What to produce ::
Lift out all lines below that contain "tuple".

-------------------------

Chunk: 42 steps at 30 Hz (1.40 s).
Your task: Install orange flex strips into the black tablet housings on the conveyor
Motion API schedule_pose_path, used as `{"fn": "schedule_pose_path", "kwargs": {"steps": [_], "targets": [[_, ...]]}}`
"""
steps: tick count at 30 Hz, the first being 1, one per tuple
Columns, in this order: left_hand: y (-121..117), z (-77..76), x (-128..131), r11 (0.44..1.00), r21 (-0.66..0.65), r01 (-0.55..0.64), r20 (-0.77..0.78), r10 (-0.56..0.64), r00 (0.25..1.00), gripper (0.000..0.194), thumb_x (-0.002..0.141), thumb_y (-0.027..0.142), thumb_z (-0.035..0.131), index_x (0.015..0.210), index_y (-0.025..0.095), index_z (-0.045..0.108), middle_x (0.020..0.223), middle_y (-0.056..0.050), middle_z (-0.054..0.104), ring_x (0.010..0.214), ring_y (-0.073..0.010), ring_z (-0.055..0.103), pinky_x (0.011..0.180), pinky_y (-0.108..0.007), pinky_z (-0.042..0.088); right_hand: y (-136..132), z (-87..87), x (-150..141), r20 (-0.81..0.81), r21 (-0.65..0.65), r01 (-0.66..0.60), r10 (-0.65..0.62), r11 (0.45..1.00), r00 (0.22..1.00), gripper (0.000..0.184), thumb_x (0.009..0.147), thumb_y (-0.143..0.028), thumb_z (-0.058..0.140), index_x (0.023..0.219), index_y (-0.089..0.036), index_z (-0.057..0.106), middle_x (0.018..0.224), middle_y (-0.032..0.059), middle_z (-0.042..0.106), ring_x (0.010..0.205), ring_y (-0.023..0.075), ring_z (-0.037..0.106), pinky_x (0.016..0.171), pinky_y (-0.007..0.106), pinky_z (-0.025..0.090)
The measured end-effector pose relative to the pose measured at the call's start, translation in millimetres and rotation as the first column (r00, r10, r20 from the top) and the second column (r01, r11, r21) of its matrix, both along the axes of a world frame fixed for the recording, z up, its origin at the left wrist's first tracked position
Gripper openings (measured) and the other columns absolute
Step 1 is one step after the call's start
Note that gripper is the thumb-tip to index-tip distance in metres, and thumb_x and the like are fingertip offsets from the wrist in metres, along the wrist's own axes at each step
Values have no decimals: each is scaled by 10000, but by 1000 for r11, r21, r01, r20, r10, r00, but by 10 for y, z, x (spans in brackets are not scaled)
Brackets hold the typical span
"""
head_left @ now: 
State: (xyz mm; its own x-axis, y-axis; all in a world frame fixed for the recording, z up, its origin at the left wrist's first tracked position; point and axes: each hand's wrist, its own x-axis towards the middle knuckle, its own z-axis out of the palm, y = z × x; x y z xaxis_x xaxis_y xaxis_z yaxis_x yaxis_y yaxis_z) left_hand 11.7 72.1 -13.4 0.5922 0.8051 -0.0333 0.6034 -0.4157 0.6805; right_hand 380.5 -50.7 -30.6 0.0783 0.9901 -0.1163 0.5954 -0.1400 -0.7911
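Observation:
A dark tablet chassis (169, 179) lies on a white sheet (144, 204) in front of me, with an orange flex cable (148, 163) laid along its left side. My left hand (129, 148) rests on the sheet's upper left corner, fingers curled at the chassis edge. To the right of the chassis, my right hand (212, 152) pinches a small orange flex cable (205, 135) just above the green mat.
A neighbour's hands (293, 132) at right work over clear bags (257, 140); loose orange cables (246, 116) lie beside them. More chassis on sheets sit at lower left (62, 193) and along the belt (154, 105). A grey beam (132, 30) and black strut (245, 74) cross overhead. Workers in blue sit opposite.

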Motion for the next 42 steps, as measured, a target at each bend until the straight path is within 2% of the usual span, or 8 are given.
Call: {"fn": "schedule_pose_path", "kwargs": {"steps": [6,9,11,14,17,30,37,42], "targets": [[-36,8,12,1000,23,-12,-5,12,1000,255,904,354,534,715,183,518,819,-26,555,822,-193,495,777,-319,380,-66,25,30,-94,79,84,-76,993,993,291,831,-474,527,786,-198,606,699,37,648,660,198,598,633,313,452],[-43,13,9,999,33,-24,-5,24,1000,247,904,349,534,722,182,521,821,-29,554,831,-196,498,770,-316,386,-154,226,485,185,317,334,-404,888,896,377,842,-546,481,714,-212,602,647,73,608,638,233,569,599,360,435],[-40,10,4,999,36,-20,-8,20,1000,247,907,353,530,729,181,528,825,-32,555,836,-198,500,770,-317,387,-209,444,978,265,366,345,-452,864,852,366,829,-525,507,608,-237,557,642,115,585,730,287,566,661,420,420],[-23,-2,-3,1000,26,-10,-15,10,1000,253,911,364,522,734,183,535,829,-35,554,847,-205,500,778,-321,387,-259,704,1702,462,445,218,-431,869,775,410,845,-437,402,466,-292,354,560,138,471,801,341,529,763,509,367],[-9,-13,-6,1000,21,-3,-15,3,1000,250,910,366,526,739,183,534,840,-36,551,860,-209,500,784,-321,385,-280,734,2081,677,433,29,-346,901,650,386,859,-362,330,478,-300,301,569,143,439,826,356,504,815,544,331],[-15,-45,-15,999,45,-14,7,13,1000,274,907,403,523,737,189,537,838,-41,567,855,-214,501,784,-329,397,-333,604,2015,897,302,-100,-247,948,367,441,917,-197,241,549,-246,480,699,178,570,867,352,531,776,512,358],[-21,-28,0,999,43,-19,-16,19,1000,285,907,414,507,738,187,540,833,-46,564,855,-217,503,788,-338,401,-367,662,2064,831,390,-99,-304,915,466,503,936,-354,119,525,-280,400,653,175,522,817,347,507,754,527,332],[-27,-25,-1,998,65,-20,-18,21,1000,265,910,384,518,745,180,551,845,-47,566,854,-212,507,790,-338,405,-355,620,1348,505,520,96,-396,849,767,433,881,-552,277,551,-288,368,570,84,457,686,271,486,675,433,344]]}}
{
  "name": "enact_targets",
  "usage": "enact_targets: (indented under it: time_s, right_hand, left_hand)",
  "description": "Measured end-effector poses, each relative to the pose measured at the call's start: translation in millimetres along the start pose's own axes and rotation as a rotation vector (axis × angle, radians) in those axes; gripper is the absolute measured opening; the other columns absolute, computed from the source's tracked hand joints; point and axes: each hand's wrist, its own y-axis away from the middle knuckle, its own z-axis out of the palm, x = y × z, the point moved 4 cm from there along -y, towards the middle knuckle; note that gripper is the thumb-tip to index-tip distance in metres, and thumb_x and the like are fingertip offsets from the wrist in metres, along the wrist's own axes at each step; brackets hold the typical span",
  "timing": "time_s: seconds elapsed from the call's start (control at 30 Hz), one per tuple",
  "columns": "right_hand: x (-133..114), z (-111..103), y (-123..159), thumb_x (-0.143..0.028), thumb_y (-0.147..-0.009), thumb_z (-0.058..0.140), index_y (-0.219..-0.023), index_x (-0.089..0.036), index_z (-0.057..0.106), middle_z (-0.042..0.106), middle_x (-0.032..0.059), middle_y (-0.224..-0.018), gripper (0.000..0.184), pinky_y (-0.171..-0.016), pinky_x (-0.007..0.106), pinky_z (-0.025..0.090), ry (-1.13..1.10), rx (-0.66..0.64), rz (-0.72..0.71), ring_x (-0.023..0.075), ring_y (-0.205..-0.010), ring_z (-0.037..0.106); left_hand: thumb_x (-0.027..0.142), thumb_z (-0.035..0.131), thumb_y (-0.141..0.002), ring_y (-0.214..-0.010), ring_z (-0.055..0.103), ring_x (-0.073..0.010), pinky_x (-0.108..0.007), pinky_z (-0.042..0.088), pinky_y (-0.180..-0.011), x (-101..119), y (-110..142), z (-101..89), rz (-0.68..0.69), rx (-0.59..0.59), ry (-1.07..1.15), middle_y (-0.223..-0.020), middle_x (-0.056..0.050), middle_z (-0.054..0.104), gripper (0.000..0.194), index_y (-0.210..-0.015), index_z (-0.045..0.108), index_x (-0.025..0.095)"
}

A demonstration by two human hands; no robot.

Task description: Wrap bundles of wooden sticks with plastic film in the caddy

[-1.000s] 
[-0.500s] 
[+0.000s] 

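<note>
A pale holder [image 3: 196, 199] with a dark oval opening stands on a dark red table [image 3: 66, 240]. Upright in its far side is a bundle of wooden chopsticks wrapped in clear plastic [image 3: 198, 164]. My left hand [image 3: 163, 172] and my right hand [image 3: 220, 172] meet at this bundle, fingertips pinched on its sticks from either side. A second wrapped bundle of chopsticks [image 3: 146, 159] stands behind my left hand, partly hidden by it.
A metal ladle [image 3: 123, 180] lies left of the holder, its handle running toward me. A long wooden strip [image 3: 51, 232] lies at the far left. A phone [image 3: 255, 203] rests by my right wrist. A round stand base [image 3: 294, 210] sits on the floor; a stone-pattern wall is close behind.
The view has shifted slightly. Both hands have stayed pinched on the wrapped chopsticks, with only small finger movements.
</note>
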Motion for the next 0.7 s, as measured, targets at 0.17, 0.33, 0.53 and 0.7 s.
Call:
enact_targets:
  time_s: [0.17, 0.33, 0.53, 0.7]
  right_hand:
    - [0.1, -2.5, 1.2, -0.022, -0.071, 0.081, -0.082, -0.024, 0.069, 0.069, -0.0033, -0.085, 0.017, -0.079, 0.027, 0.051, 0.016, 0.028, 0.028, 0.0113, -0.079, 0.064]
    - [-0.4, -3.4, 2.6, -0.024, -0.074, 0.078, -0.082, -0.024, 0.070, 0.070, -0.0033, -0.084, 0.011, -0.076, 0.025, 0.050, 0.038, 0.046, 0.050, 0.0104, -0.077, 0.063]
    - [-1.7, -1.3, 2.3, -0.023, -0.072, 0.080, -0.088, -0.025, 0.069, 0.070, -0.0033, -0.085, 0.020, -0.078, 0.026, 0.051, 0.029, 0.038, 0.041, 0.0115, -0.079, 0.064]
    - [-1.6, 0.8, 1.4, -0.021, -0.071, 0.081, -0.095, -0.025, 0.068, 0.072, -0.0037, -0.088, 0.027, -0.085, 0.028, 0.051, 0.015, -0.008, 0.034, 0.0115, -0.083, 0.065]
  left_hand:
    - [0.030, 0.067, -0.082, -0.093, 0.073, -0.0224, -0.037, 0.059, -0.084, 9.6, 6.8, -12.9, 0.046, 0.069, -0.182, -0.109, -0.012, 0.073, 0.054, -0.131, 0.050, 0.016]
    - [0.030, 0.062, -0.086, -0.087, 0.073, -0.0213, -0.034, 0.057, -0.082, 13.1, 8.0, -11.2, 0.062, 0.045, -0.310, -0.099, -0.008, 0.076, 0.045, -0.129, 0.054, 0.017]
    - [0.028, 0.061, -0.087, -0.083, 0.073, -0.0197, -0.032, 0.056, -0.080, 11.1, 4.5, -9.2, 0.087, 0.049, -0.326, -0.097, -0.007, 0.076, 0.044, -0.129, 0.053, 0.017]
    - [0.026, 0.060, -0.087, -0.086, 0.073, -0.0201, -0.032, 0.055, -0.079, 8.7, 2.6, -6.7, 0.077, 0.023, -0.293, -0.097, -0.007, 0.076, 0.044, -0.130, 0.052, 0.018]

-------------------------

Result ::
steps: tick count at 30 Hz, the first being 1, one per tuple
  "timing": "time_s: seconds elapsed from the call's start (control at 30 Hz), one per tuple",

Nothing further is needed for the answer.